This was starting to look more like how I imagined Montana. The land of the Big Sky, in my mind, was full of – well – big sky. In contrast to the forested slopes of the Yellowstone caldera and plateaus to the south, the Gardner River descends through Gardner Canyon north of Mammoth Hot Springs into open, scrubby terrain that suited the apocalyptically smokey skies. From the peak elevation on the bluff that Mammoth sits on, Elizabeth’s Subaru descended rapidly into the canyon. Back to back signs near the mouth of the canyon warmed my geographer’s heart: first, a sign proclaiming the 45th parallel, followed closely by another that laconically declared we had entered Montana. Welcome to my 38th state indeed. We passed by the Boiling River, an area where hot springs enter straight into the river and create a natural heated swimming hole. Unfortunately, Boiling River was closed, so I’d have to find my river thrills elsewhere.

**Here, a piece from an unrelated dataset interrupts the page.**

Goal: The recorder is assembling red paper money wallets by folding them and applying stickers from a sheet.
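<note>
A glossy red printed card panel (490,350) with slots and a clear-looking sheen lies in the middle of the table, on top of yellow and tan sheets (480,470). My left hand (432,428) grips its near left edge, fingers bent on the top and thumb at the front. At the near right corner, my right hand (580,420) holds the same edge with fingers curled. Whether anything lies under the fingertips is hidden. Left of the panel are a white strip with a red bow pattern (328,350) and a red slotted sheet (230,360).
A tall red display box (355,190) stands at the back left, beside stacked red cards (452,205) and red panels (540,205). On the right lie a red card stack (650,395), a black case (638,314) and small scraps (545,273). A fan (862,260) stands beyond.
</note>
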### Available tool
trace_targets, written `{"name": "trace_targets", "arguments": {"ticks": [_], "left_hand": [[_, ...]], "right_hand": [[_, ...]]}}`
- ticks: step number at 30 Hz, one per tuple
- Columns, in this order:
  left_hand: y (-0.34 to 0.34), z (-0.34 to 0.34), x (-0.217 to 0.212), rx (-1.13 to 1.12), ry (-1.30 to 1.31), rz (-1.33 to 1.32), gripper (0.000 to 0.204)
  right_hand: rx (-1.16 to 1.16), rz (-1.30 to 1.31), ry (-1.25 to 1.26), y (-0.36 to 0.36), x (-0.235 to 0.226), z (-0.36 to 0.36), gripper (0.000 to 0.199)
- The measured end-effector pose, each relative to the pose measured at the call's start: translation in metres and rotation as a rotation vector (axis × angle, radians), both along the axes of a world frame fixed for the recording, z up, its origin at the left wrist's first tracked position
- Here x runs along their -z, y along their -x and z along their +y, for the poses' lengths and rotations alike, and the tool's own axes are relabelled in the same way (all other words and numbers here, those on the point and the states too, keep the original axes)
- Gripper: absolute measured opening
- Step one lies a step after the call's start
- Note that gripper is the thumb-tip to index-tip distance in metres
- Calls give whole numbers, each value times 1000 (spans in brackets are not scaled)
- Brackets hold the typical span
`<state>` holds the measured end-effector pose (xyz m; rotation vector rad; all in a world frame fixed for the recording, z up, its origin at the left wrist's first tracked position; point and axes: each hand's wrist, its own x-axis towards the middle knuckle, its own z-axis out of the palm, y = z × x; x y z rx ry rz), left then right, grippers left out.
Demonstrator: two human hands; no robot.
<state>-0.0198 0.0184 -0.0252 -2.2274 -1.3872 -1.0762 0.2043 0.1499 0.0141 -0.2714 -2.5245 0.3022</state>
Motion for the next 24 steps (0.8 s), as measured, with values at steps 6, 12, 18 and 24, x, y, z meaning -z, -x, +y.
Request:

The canyon opened into a broad, steppe-like valley in which the north entrance to the park resides. The little town of Gardiner huddled close to the big stone arch at the entrance while straddling the Yellowstone River. In just a short time the three of us would be joining Terri and Garrett to whitewater raft the rapids in and below town. Excitement and nerves prevailed in our car. Elizabeth had loudly insisted to Terri and Garrett (and by extension, myself and Pam) that we needed to be to Wild West Rafting in town by noon sharp. That meant we had about an hour for lunch. The good news: diligent and thorough planning by Elizabeth and myself meant that we had planned a lunch spot known as The Iron Horse in town. The bad news: it was 2021 in a world gone wild. While covid numbers had dropped by August so that we could have a 90% normal trip, staffing shortages were still rampant in the parks, and in the little towns that the parks fed. Nowhere in Gardiner was open for lunch, and when I say nowhere, I mean nowhere. In desperation, the three of us headed to a convenience store down by the river that had a Subway that claimed to be open. To my dismay, even the Subway was literally barred closed. I was flummoxed. The restaurant was open and staffed. But nobody could get in.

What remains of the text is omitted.